• Task item:
Whenever a line below includes the string "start", show it.

• Data shown:
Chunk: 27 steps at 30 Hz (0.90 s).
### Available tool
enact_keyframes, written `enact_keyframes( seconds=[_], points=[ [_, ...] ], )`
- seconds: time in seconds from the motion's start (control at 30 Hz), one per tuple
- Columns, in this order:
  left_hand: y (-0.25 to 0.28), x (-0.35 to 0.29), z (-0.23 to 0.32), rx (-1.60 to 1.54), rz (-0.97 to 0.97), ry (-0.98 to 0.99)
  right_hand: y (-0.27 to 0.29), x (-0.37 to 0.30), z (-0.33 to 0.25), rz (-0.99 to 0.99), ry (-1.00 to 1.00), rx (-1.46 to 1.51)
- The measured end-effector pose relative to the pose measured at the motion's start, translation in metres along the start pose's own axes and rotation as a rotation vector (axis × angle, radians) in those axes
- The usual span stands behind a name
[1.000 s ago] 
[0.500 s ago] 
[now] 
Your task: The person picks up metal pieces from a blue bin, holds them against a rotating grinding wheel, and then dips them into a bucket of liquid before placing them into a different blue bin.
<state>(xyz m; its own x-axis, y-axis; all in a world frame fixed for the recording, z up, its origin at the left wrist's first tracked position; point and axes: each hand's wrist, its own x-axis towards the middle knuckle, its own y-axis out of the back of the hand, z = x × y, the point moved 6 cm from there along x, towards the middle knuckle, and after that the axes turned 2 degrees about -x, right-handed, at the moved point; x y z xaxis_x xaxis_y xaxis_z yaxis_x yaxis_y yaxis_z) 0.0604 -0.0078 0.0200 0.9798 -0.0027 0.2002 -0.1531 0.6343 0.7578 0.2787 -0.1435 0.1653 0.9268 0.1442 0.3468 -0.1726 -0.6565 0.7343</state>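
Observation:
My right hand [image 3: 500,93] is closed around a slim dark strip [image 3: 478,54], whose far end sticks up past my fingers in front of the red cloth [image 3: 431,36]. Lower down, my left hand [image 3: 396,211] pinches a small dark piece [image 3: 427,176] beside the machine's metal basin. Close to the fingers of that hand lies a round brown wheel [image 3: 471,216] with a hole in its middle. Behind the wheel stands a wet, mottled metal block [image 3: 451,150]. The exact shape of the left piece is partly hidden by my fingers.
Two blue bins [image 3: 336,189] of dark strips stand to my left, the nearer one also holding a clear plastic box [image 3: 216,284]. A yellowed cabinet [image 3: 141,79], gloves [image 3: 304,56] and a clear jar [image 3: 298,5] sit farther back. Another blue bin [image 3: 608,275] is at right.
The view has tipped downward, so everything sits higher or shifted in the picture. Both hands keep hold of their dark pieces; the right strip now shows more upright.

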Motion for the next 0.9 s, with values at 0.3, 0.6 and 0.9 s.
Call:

• Output below:
- seconds: time in seconds from the motion's start (control at 30 Hz), one per tuple
- The measured end-effector pose relative to the pose measured at the motion's start, translation in metres along the start pose's own axes and rotation as a rotation vector (axis × angle, radians) in those axes

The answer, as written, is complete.